Last August, a relative carrying a firearm and two clips on his waist came to visit a patient at Providence Hospital in Northeast DC. “The patient and the armed man starting arguing, which scared the nurses,” testified Registered Nurse Jonathan Lee yesterday. “We were worried because mass shootings happen very often in this day and age.” While the situation was eventually resolved, Lee said that “I have yet to see a written policy on workplace violence at Providence Hospital.” Incidents like that are why Assistant Secretary of Labor David Michaels yesterday – on his last day in office -- announced that the U.S. Department of Labor’s Occupational Safety and Health Administration (OSHA) will be granting a petition by unions -- including AFSCME, AFT and National Nurses United -- for a standard to prevent workplace violence in healthcare settings.
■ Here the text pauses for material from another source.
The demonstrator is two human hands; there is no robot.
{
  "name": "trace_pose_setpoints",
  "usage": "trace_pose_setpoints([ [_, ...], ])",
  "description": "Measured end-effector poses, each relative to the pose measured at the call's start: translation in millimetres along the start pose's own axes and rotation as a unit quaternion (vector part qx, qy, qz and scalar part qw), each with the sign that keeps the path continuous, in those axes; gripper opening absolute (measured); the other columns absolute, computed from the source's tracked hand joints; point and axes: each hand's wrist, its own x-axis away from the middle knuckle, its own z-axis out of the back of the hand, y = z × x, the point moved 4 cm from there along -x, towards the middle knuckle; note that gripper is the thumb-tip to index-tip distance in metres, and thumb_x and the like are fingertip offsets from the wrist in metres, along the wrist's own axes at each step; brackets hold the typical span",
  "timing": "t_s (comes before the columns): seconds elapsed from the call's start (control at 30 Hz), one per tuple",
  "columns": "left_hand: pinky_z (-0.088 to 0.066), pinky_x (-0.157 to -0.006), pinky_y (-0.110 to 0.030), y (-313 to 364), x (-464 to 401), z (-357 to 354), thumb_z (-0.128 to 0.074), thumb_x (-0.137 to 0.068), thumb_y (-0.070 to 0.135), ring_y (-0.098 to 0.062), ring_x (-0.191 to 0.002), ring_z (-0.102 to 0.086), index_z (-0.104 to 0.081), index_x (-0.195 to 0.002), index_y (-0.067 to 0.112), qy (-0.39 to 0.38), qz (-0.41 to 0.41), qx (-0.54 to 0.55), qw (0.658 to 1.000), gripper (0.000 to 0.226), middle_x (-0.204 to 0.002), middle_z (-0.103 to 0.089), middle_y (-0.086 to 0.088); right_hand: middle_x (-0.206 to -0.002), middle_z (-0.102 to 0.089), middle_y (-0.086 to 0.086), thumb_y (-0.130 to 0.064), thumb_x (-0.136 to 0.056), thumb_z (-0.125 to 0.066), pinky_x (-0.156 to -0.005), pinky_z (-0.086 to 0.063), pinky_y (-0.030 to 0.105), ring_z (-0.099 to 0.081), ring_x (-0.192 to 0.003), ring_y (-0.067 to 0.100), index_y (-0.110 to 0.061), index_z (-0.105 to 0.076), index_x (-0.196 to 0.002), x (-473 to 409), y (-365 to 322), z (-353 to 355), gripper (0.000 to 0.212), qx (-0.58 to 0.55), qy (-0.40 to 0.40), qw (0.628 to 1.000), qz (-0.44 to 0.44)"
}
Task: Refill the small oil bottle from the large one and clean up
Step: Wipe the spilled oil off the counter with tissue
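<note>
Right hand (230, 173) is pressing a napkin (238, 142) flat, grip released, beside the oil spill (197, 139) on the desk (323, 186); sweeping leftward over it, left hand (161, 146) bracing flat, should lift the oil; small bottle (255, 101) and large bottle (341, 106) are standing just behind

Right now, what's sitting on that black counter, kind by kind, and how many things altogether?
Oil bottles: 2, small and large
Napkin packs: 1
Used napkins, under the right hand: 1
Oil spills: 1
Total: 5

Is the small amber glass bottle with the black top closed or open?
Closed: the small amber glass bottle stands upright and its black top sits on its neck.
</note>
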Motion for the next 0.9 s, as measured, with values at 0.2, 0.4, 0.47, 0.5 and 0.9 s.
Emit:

NNU petitioned for such a standard in July of 2016. Lee joined other NNU members from across the country testifying yesterday at the OSHA public stakeholder meeting on workplace violence in Washington, D.C. "Such regulations are vital to protecting nurses and other healthcare workers, as well as their patients, from the epidemic of workplace violence across the US," said NNU Health and Safety Director Bonnie Castillo, RN. OSHA's rulemaking process will now begin.
photo by NNU Twitter
1/13: This post has been updated to reflect that the petition was by a number of unions.